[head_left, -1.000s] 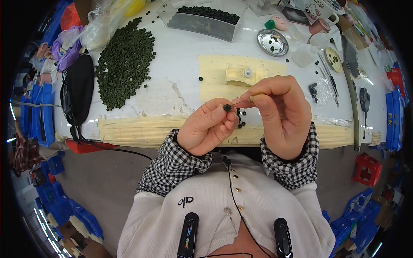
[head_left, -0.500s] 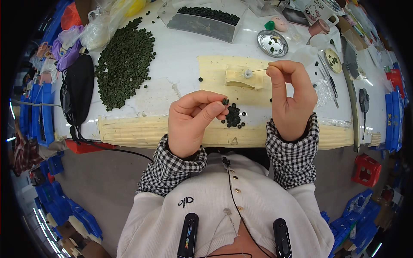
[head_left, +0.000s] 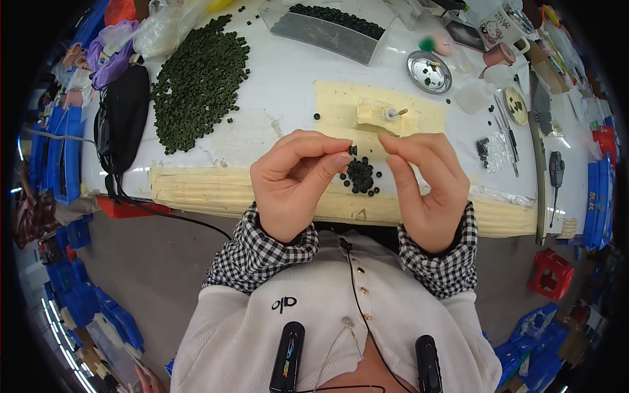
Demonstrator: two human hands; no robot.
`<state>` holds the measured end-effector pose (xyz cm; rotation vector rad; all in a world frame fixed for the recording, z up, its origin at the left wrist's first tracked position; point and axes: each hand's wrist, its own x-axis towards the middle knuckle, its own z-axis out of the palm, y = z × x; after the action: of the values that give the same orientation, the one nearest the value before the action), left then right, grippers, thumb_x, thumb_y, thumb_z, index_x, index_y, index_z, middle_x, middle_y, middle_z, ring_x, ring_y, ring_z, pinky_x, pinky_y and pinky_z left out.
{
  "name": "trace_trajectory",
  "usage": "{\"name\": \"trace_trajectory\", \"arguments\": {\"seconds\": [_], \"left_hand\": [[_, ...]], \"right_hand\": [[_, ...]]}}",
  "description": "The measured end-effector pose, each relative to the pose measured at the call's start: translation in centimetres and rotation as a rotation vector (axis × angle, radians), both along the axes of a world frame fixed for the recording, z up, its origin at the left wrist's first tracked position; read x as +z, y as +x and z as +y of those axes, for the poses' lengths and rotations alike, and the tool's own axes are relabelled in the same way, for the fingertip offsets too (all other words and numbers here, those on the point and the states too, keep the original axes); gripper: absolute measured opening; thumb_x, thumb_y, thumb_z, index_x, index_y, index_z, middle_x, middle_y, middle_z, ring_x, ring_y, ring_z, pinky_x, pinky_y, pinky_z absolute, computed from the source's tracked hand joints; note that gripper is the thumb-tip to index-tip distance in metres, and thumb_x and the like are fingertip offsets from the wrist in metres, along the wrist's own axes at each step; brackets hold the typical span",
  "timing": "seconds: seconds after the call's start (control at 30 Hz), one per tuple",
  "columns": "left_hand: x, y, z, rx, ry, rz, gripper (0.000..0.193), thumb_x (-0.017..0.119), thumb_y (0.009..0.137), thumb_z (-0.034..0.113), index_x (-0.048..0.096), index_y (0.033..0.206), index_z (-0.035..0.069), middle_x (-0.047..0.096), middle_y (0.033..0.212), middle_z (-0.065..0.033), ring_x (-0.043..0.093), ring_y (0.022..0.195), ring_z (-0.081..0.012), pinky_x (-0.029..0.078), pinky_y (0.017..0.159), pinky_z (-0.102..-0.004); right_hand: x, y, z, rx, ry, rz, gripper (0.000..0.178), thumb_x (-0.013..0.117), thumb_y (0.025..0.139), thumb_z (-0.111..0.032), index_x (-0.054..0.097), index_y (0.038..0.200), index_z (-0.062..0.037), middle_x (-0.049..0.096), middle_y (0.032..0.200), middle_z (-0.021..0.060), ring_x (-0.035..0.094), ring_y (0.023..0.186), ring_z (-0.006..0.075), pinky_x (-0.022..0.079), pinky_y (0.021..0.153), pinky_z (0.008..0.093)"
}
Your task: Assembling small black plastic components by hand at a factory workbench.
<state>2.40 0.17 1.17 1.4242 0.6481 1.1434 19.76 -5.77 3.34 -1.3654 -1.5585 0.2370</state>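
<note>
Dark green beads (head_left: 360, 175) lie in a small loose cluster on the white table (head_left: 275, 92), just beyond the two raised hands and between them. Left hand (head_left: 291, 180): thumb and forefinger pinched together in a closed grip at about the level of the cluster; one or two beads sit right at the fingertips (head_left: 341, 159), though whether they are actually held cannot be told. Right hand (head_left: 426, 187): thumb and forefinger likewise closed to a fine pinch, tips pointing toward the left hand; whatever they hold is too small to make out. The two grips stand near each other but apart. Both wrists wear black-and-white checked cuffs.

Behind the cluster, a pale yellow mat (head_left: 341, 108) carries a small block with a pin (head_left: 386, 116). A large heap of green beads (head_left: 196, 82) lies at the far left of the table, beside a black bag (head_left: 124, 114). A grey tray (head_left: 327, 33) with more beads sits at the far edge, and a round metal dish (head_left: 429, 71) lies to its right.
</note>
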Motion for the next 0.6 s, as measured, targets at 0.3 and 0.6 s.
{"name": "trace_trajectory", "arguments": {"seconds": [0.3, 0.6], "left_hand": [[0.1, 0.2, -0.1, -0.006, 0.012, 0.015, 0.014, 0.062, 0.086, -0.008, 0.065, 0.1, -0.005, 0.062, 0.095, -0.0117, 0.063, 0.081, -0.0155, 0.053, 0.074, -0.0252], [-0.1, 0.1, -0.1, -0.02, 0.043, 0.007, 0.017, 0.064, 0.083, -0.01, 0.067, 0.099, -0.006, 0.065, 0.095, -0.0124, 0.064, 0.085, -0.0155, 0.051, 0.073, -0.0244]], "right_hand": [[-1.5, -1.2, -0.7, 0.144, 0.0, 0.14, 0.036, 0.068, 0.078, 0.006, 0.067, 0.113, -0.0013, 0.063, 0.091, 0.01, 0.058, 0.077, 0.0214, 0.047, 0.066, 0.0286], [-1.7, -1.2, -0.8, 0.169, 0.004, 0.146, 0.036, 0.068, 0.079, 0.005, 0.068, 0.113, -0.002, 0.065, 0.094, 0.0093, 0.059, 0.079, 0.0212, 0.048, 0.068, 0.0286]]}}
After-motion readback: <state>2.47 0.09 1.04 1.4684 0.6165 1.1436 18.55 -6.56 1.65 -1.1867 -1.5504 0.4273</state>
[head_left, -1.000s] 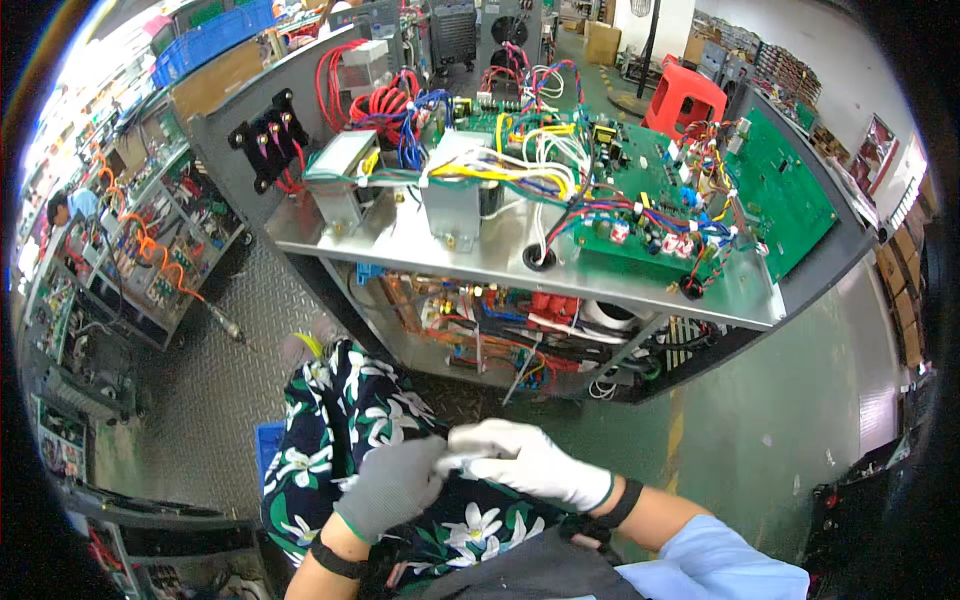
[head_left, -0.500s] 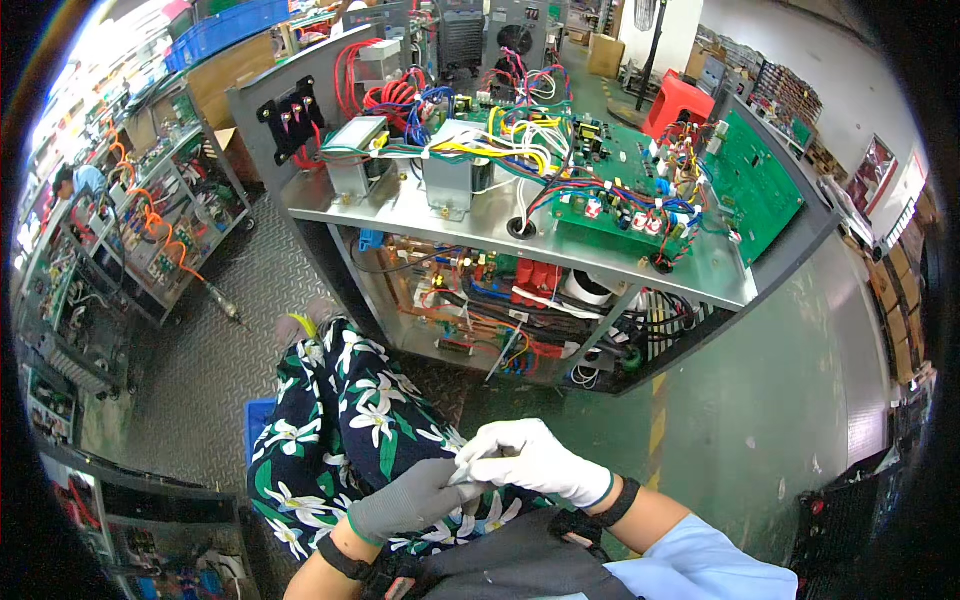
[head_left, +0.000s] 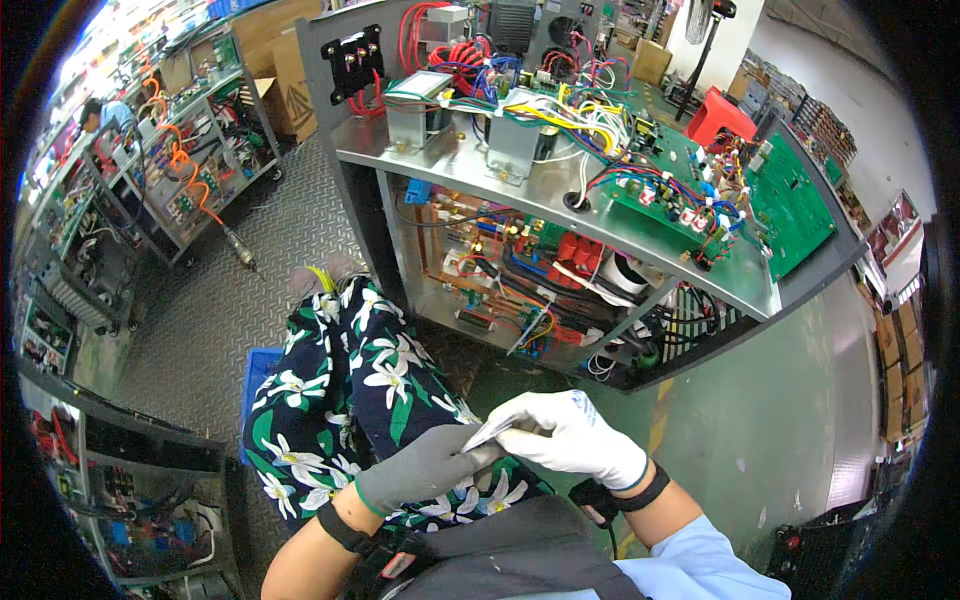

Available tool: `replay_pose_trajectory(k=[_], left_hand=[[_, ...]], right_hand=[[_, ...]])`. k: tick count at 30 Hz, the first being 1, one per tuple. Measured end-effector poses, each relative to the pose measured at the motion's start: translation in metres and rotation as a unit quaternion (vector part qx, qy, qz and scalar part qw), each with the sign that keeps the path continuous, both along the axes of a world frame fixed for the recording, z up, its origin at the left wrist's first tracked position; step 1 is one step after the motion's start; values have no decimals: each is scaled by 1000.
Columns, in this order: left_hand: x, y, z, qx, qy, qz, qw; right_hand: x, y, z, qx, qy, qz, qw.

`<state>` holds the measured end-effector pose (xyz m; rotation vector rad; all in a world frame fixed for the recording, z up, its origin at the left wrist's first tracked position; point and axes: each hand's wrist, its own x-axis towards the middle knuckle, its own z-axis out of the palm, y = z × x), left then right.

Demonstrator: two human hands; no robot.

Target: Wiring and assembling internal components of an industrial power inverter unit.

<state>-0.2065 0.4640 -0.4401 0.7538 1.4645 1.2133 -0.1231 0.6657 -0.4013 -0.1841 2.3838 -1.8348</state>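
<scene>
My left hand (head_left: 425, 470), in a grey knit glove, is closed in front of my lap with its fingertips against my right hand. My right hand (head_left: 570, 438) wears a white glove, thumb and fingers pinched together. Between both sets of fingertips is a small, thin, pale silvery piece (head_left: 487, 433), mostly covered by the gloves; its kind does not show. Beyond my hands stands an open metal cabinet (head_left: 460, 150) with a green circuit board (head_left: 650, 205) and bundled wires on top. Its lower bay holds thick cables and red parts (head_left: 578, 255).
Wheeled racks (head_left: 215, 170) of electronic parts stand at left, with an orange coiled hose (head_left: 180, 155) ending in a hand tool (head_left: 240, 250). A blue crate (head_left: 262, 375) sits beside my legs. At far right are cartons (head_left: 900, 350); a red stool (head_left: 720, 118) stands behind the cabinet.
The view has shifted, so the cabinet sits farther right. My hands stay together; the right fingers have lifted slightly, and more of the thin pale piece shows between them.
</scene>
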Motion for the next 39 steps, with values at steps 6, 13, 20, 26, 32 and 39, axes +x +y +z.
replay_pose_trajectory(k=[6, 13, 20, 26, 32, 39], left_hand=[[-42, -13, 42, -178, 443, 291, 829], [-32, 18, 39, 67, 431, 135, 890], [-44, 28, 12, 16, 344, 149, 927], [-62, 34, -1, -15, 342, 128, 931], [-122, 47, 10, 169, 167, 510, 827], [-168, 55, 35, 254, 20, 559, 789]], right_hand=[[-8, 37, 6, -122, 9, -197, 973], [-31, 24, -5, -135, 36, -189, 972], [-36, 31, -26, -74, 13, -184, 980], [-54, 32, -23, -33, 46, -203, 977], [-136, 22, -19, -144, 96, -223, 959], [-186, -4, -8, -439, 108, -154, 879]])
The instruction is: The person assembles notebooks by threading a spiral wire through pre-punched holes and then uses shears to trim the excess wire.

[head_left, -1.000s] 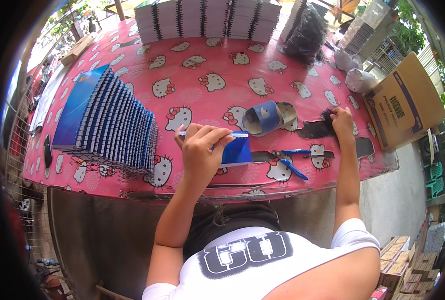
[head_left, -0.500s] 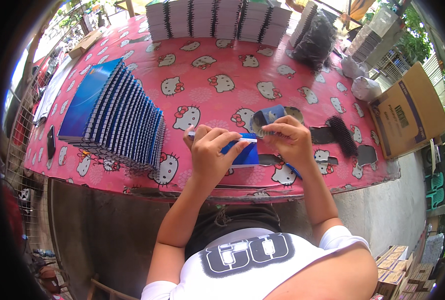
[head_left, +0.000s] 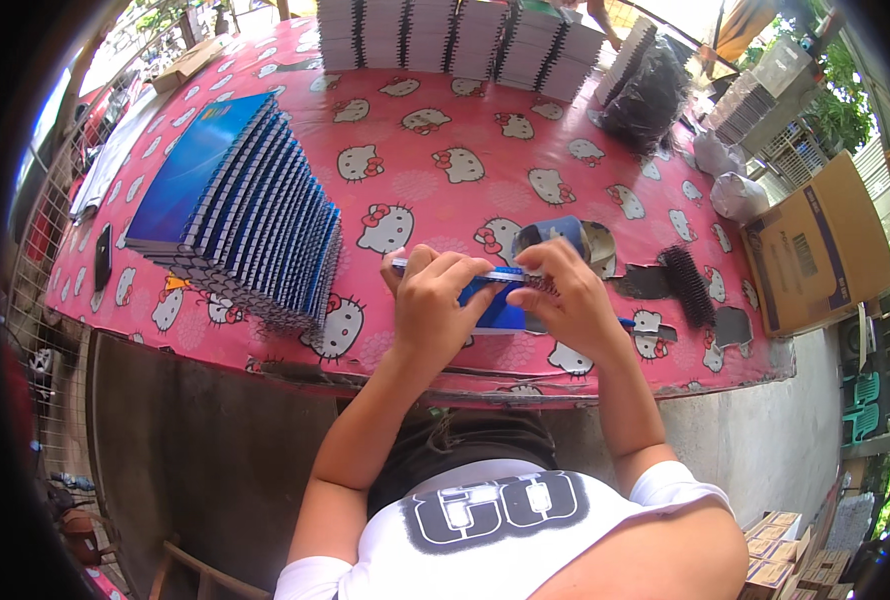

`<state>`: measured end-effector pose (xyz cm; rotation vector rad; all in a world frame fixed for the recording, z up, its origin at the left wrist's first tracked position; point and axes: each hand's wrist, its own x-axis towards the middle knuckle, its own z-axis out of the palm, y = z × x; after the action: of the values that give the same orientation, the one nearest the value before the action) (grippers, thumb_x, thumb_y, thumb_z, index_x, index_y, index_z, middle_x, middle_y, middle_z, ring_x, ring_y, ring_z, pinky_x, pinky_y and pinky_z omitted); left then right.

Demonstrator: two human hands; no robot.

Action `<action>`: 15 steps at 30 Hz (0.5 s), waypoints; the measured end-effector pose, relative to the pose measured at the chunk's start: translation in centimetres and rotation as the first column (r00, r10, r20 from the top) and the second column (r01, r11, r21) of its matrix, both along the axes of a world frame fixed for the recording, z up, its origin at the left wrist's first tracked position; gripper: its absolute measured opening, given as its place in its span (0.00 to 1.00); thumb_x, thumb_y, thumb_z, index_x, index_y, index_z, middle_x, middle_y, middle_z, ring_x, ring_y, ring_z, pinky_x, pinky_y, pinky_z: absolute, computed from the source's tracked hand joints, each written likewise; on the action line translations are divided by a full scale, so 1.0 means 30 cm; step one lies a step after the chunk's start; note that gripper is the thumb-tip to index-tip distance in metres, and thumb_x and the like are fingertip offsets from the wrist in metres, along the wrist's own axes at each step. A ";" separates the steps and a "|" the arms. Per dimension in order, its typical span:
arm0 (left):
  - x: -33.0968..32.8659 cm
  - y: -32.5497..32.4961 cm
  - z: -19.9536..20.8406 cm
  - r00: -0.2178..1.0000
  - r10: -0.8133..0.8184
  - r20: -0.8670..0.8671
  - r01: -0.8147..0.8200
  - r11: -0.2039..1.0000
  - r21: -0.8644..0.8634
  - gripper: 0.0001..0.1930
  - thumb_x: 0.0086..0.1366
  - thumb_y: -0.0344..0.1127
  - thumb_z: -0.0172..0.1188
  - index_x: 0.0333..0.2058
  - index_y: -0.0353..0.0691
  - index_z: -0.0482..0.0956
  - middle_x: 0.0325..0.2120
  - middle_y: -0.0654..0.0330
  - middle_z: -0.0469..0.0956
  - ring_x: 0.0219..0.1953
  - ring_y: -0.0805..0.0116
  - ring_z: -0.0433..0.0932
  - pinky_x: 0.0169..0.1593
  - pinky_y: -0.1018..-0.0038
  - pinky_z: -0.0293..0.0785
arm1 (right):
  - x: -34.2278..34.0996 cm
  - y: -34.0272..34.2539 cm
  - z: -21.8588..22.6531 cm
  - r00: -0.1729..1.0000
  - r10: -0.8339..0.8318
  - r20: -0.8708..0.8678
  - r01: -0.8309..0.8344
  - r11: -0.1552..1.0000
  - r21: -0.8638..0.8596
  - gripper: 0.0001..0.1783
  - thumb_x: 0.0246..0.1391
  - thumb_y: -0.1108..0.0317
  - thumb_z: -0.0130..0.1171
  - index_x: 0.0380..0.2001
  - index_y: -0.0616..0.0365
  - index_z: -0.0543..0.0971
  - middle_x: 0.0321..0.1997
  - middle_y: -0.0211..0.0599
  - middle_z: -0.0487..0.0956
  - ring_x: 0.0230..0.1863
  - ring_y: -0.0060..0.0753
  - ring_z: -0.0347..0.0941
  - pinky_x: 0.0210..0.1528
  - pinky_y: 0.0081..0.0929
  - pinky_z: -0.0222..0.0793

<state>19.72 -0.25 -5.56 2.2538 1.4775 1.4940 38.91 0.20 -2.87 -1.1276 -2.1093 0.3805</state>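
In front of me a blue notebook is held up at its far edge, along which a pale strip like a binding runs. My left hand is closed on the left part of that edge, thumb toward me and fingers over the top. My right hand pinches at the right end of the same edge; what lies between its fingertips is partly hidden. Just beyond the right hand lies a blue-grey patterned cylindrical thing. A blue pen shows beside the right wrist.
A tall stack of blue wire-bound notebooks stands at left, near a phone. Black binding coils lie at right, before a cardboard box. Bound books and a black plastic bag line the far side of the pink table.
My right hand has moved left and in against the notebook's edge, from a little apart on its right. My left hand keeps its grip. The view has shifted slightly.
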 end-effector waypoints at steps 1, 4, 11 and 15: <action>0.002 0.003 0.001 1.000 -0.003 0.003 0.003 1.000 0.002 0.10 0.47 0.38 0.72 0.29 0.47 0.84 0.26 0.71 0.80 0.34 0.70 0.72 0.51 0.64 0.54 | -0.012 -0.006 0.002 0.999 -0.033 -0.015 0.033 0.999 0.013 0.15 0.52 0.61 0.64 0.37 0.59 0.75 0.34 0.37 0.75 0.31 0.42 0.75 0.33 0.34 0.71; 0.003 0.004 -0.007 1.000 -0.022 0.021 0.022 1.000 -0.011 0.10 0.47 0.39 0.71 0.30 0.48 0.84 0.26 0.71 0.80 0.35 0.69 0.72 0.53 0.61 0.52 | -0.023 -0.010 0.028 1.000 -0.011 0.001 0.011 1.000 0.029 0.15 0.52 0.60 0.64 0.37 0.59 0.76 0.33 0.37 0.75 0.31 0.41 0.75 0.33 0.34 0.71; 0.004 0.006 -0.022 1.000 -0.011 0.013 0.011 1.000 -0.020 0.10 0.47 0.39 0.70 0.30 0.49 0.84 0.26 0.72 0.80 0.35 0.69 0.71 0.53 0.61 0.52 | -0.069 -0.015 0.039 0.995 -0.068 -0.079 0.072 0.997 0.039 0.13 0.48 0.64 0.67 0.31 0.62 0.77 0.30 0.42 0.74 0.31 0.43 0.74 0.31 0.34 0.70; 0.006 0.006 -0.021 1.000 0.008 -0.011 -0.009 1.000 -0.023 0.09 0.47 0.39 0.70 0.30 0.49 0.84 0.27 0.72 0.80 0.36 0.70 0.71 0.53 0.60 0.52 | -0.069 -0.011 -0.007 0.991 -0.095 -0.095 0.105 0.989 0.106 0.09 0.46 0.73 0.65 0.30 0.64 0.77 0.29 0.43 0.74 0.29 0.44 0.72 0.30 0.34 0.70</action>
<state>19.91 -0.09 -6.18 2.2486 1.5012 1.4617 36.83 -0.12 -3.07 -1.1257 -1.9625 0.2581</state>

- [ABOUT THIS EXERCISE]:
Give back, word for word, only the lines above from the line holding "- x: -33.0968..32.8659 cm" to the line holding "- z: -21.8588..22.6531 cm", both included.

- [RESULT OF THE EXERCISE]:
  - x: -33.0968..32.8659 cm
  - y: -32.5497..32.4961 cm
  - z: -19.9536..20.8406 cm
  - r00: -0.2178..1.0000
  - r10: -0.8133..0.8184
  - r20: -0.8670..0.8671
  - r01: -0.8147..0.8200
  - r11: -0.2039..1.0000
  - r21: -0.8644..0.8634
  - gripper: 0.0001..0.1930
  - thumb_x: 0.0086..0.1366
  - thumb_y: -0.0344..0.1127
  - thumb_z: -0.0172..0.1188
  - index_x: 0.0333..0.2058
  - index_y: -0.0353..0.0691
  - index_z: -0.0482..0.0956
  - middle_x: 0.0325..0.2120
  - middle_y: -0.0654..0.0330
  - middle_z: -0.0469..0.0956
  - ring_x: 0.0219..0.1953
  - ring_y: -0.0805..0.0116
  - ring_z: -0.0433..0.0932
  - pinky_x: 0.0169..0.1593
  - pinky_y: -0.1018..-0.0038
  - pinky_z: -0.0293..0.0785
arm1 (right):
  - x: -34.2278..34.0996 cm
  - y: -34.0272..34.2539 cm
  - z: -21.8588..22.6531 cm

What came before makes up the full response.